Abstract: Childhood victimization history and adolescents' sexual behavior development (Society for Social Work and Research 14th Annual Conference: Social Work Research: A WORLD OF POSSIBILITIES)

29P Childhood victimization history and adolescents' sexual behavior development

Friday, January 15, 2010
* noted as presenting author
Jinseok Kim, PhD , Seoul Women's University, Assistant Professor, Seoul, South Korea
Background and Purpose: Various types of child abuse and neglect are among the major public health concerns across the world. Studies show that early sexual initiation and subsequent sexual behavior trajectory development are linked to childhood experience of maltreatment. Understanding the mechanisms through which early victimization is associated with subsequent trajectories of sexual risks is particularly important, because these risk behaviors have been linked to negative outcomes such as sexually transmitted disease, unwanted early pregnancies, prostitution, and re-victimization. Nonetheless, less is known about the mechanisms underlying the link between abusive and neglectful early childhood experience and later sexual behaviors. Using a nationally representative sample of young adults, this study adds to the existing knowledge regarding the overall and gender specific association between childhood victimization history and sexual risk behavior development.
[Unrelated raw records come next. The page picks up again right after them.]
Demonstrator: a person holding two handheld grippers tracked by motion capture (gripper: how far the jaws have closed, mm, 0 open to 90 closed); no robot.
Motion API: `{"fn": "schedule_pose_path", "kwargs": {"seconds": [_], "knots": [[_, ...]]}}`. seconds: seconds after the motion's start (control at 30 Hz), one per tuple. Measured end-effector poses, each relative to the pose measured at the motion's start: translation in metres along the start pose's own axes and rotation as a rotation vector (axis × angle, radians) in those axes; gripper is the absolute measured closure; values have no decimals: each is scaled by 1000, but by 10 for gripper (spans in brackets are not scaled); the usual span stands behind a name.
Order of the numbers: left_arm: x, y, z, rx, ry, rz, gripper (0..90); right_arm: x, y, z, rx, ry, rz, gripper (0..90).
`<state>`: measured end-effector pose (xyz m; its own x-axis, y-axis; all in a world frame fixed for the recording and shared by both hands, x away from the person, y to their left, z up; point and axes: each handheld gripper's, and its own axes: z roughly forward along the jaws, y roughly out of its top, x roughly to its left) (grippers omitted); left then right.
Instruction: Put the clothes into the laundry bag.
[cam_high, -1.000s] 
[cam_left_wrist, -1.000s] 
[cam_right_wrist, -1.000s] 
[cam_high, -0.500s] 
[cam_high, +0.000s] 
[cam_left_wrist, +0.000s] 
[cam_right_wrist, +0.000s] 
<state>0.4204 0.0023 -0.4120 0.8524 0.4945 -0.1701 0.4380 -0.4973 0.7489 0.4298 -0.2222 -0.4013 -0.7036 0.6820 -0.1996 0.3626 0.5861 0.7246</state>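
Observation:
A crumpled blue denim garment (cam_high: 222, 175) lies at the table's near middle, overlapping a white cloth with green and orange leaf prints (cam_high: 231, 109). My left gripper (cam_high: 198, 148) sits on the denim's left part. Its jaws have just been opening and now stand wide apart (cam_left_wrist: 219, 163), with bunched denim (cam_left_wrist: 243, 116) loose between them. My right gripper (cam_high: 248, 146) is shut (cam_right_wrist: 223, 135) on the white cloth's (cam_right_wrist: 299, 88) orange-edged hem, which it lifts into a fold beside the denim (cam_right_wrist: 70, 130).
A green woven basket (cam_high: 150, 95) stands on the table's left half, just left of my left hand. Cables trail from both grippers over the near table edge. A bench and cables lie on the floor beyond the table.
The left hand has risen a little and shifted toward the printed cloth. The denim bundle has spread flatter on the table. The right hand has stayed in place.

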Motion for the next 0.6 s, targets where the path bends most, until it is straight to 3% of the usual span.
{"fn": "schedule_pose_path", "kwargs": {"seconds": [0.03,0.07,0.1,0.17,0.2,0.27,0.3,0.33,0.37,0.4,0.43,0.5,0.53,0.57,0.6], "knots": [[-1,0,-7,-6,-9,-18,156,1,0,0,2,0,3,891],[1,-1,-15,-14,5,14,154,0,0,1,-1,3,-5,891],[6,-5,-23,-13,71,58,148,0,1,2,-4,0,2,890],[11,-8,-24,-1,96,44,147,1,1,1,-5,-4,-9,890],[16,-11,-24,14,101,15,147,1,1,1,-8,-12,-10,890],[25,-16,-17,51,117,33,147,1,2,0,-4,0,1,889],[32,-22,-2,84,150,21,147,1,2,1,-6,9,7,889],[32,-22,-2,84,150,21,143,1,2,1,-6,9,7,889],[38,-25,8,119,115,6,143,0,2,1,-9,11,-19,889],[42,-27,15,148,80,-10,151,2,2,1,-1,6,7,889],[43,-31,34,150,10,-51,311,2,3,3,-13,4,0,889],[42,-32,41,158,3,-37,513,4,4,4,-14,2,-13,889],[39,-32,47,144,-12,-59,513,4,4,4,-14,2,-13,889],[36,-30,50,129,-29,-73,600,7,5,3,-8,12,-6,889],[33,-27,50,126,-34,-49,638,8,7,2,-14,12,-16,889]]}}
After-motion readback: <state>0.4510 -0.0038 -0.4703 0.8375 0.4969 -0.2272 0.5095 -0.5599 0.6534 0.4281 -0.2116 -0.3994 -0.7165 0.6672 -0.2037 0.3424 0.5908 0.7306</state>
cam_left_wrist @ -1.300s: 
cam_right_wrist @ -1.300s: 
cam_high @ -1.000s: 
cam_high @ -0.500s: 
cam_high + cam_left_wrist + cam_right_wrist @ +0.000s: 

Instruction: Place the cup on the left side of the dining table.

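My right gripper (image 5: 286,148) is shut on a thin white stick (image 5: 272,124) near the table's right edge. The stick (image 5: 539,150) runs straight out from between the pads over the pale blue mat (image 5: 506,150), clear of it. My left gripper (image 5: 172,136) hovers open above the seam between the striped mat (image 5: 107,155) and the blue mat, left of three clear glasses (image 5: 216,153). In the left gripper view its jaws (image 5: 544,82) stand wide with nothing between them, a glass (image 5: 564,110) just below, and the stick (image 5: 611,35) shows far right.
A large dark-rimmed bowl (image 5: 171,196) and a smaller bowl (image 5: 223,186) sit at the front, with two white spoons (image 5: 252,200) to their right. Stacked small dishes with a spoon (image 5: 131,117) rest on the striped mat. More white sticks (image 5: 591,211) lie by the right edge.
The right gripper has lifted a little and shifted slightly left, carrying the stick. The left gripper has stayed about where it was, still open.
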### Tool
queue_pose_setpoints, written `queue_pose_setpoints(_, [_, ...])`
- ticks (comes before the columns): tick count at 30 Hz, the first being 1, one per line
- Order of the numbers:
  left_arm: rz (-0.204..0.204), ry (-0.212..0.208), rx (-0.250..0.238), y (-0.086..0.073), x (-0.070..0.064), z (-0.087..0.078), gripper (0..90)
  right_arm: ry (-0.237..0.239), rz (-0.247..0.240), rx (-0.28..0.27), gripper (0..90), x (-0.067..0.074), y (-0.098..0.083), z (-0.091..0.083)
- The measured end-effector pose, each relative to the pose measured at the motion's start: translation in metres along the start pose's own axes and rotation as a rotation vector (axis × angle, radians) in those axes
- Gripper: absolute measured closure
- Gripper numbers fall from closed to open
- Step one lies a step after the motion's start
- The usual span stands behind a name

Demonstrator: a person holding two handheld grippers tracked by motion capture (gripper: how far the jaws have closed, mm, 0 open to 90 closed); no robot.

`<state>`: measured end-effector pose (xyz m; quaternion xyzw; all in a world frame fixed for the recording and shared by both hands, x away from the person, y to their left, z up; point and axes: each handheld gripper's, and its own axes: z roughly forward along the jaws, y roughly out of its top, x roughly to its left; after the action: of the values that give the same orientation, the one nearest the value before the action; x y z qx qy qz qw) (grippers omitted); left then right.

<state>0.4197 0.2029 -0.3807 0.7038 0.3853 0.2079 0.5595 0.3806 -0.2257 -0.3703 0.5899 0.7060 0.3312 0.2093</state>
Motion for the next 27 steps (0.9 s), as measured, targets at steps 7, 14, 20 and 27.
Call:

Methods: This study utilized data from the National Longitudinal Study of Adolescent Health (Add Health). Participants in the study (N = 20,745) were a nationally representative sample of adolescents in grades 7 12 between 1994 and 1995. Experience of childhood victimization was measured by respondents' self-reports on their childhood experiences of neglect(NG), physical abuse(PA), and sexual abuse(SA). Based on their experiences of the three types of victimization, seven dummy groups (NG; PA; SA; NG/PA; NG/SA; PA/SA; and NG/PA/SA) were created and compared to the children with no victimization experiences. Age of sexual debut and whether they used contraception and/or condom at respondents' first sex based on their self reports were used to capture their sexual behaviors. We used Cox regression with proportional hazard assumption to model the relationship of childhood victimization history with adolescents' age of sexual debut. We conducted logistic regressions to model the same relationship with contraception and/or condom use at their first sex. All the analyses were conducted controlling for the effects of adolescents gender, age, race/ethnicity, immigration status, poverty status, and region. To take account of design effects (e.g., oversampling of specific groups in the Add Health data), all data were weighted. The svy command in Stata 10 was utilized for all statistical analyses and results.

Results: After adjusting for socio-demographic controls, all groups but PA+SA group (Adjusted hazard ratio(aHR)-NG=1.22; aHR-PA=1.13; aHR-SA=1.70; aHR-NG/PA=1.22; aHR-NG/SA=2.29; aHR-NG/PA/SA=1.44) initiated their first sex significantly younger than no victimization group did. Adolescents in NG/PA group were less likely to use contraception (aOR=0.63, p<.001) and/or condom (aOR=0.69, p=.003) in their first sex than no victimization group.

Conclusions and Implications: Using data from a nationally representative sample, the association between adolescents sexual behaviors and childhood victimization history were investigated. This study's finding indicated that combinations of various childhood victimizations were associated with adolescents' earlier initiation of sexual intercourse. Adolescents' experiences of both neglect and physical maltreatment in their childhood were associated with their lowered likelihood of using contraception and/or condom to protect themselves from unwanted pregnancy or sexually transmitted disease. Findings of this study suggest that special attention need to be provided for victims of childhood maltreatment to protect them from developing risky sexual behaviors.